Le mot clé ici est «aujourd'hui». Pourquoi pas «pour une semaine» ? Jésus enseigne intentionnellement à ne pas s'inquiéter pour demain. «Ne vous inquiétez pas pour demain, car demain se préoccupera de lui-même» (Matthieu 6:34). Chaque jour a sa propre préoccupation. C'est un appel à la confiance - non à l'indifférence, mais à la foi que Dieu s'occupera de nous demain si nous nous occupons de sa volonté aujourd'hui. Dans un monde où on nous enseigne à planifier, à accumuler, à assurer, cela sonne presque comme un défi. Mais ici, il n'y a pas de négation de la planification raisonnable. Il s'agit d'une installation interne : je vis le moment présent, je ne suis pas paralisé par la peur de l'avenir. Je demande à Dieu ce dont j'ai besoin ici et maintenant, et j'ai confiance qu'il me donnera.
Attendez-vous : ce n'est pas «moi», mais «nous». Ce n'est pas une demande égoïste. En demandant du pain pour soi, vous demandez automatiquement du pain pour tous ceux qui ont faim autour de vous. Dans une société où chacun se bat pour lui-même, cette formulation brise l'égoïsme. Le pain que nous demandons doit être partagé. Et si vous avez un excès, vous n'avez pas le droit de le garder pour vous-même lorsque quelqu'un en demande aussi. C'est une idée radicale de justice sociale qui est difficile à appliquer en pratique. Mais elle est intégrée dans la structure même de la prière.

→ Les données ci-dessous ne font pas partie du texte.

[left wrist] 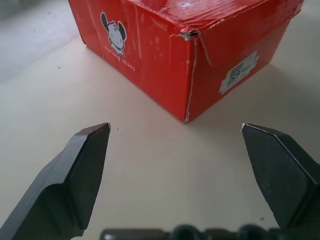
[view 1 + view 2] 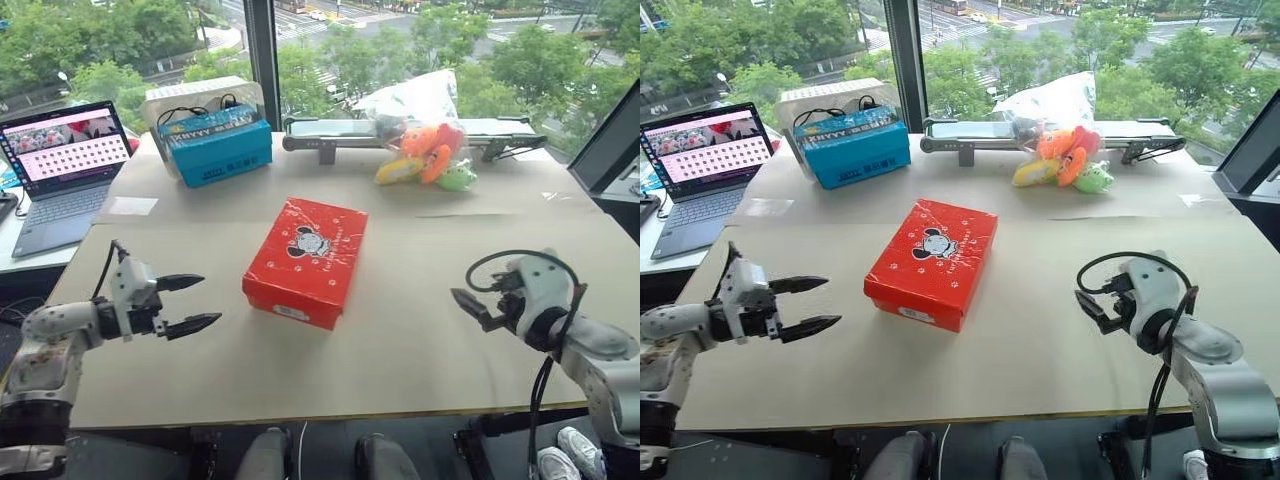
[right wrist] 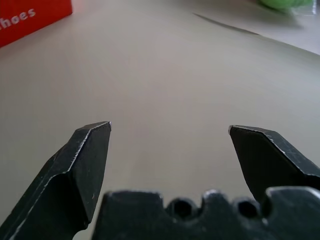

Dans un monde où le mot «pain» ne fait plus penser au голод pour la plupart d'entre nous, cette demande prend de nouveaux sens. C'est à propos de ce qui est vraiment nécessaire pour la vie - non seulement la nourriture, mais aussi l'amour, le sens, le pardon, l'honnêteté. Nous pouvons demander du «pain» du travail, de la santé, de la paix dans la famille. L'essentiel est de ne pas demander ce qui n'est pas nécessaire. Ne pas demander de confort superflu, de luxe, de pouvoir. Et demander ce dont nous ne pouvons pas être des personnes pleines sans quoi. Et le faire avec confiance, sans s'accrocher à demain.
«Notre pain de chaque jour nous le donnes aujourd'hui» n'est pas simplement une formule de prière. C'est un examen de nos valeurs. Que pour vous est essentiel ? Que demandez-vous à la vie ? Et êtes-vous prêt à demander cela uniquement aujourd'hui, sans penser à demain ? C'est difficile. Mais peut-être que c'est précisément dans cette difficulté qu'il y a de la profondeur.